INSTRUCTIONS FOR THE TASK → Once you find the line with "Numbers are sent" in the data that follows, repeat it and every line after it exactly, through the line with "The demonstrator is".

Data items

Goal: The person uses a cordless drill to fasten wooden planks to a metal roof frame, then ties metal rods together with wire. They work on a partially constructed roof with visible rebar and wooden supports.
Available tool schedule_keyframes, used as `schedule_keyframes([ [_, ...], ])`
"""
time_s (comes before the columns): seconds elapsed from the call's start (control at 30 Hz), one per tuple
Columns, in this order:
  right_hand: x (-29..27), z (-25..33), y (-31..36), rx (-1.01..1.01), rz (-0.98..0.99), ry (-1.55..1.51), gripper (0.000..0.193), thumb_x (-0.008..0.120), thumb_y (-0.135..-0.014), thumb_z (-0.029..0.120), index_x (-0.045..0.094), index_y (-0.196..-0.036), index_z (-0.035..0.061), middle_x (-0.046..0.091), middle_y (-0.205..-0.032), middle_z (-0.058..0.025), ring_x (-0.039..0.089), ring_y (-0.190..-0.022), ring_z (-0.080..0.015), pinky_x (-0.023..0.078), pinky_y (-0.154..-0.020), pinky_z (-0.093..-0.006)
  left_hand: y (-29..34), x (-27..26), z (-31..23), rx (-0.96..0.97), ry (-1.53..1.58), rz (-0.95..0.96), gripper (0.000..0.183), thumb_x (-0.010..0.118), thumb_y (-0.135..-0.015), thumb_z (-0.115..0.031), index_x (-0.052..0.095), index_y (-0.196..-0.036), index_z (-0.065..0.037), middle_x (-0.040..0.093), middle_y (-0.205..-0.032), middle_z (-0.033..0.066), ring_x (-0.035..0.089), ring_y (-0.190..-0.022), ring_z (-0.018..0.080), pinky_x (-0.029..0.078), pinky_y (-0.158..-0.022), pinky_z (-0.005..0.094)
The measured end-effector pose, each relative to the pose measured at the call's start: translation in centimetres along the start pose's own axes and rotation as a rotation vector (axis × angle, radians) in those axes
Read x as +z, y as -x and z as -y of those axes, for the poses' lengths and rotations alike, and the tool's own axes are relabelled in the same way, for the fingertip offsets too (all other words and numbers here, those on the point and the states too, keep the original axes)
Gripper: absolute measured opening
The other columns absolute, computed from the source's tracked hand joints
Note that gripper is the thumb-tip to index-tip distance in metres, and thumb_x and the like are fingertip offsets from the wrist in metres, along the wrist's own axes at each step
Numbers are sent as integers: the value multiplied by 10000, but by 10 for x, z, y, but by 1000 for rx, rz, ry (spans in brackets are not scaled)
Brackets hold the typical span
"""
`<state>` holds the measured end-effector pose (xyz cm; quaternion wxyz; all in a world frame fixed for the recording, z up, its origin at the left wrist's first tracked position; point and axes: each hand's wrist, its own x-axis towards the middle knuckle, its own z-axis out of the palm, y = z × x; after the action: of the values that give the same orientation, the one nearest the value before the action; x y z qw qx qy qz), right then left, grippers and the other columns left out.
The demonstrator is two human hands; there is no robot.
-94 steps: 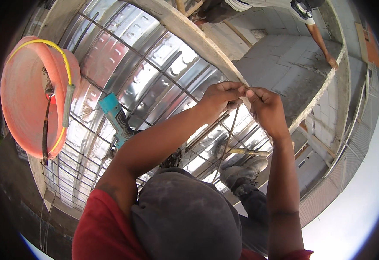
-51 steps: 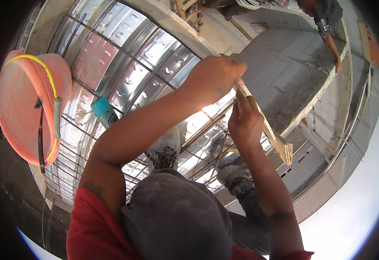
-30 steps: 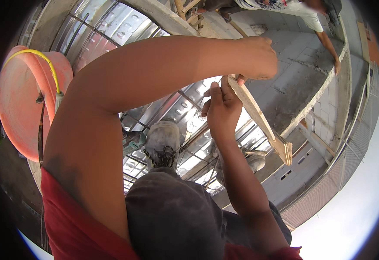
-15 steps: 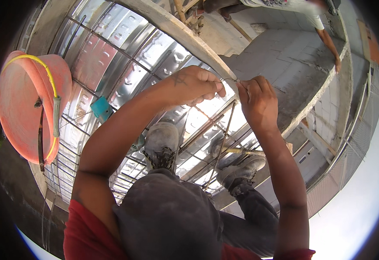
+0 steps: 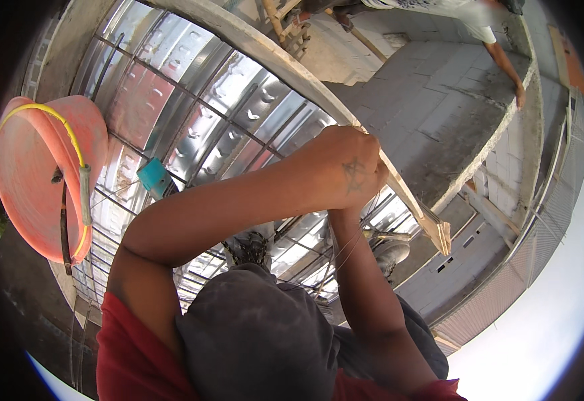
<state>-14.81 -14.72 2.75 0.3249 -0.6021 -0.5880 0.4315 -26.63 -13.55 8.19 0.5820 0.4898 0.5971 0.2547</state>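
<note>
Crossed in front of me, my left hand (image 5: 355,167) is closed, its back turned toward me. Strands of thin wire (image 5: 348,252) trail from below it, along my right forearm. My right hand (image 5: 345,212) is mostly hidden behind the left hand and wrist, and its fingers do not show. Both hands are beside a long narrow concrete edge (image 5: 325,97). Beneath my arms, a grid of steel bars (image 5: 198,100) lies over shiny ribbed metal decking (image 5: 178,47). A small teal object (image 5: 155,177) sits on the bars left of my left forearm.
An orange-pink bucket (image 5: 24,180) with a yellow-sleeved handle lies tipped at the left. My boots (image 5: 248,247) stand on the bars. Past the concrete edge is a grey block wall (image 5: 425,100). At upper right, another person's hand (image 5: 520,97) rests on the wall's top.
My left hand has swung right and down, turning its back toward me. My right hand has dropped left behind it. Wire strands now show below the hands.
</note>
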Motion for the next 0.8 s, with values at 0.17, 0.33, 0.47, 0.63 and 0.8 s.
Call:
schedule_keyframes([
  [0.17,10,18,-10,390,-6,-235,336,569,-986,296,606,-814,10,597,-658,-50,534,-539,-94,449,-545,-236,41,4,1,36,337,86,575,555,-948,-484,620,-728,43,638,-703,144,668,-714,250,515,-675,363],
  [0.33,34,24,-6,581,-140,-573,364,490,-997,321,619,-956,-17,638,-781,-97,598,-628,-167,492,-597,-258,50,1,5,9,367,-79,495,610,-930,-465,675,-786,4,626,-643,94,626,-577,148,489,-561,294],
  [0.47,39,15,-2,582,-196,-872,425,495,-995,358,620,-1057,-44,644,-812,-103,596,-632,-187,521,-614,-310,57,-2,9,-111,391,-51,501,608,-929,-477,653,-799,6,639,-650,72,604,-507,118,472,-494,259],
  [0.63,-36,10,-3,594,522,-230,403,624,-949,338,650,-1049,-51,676,-865,-96,613,-680,-117,514,-608,-241,54,32,14,31,289,104,663,564,-865,-663,634,-866,-4,672,-756,114,672,-714,192,526,-666,324],
  [0.8,-112,51,-36,586,422,483,289,592,-943,228,691,-980,-41,680,-770,-77,620,-595,-97,474,-534,-221,46,83,28,-118,500,230,699,620,-815,-663,593,-957,21,642,-864,143,645,-847,228,506,-743,345],
])
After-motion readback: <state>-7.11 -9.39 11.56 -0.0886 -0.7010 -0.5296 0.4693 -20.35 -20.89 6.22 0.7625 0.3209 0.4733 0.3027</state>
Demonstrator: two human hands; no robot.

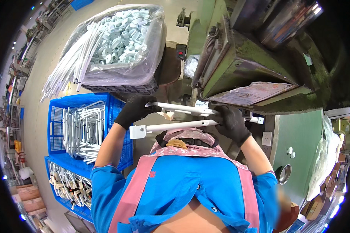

REPLY →
Numbers are sent as integers: the value multiplied by 10000, but by 10 for x, z, y, but by 1000 for rx, rz, ry (spans in brackets are not scaled)
Brackets hold the typical span
"""
`<state>` holds the measured end-effector pose (xyz cm; quaternion wxyz; all in a world frame fixed for the recording, z up, its origin at the left wrist's first tracked position; point and axes: each hand's wrist, its own x-axis towards the middle knuckle, its own z-axis out of the palm, y = z × x; after the action: of the values that give the same orientation, the one nearest the value before the action; x y z qw qx qy qz), right then left, grippers and the other columns left out.
The demonstrator is two human hands; there is no robot.

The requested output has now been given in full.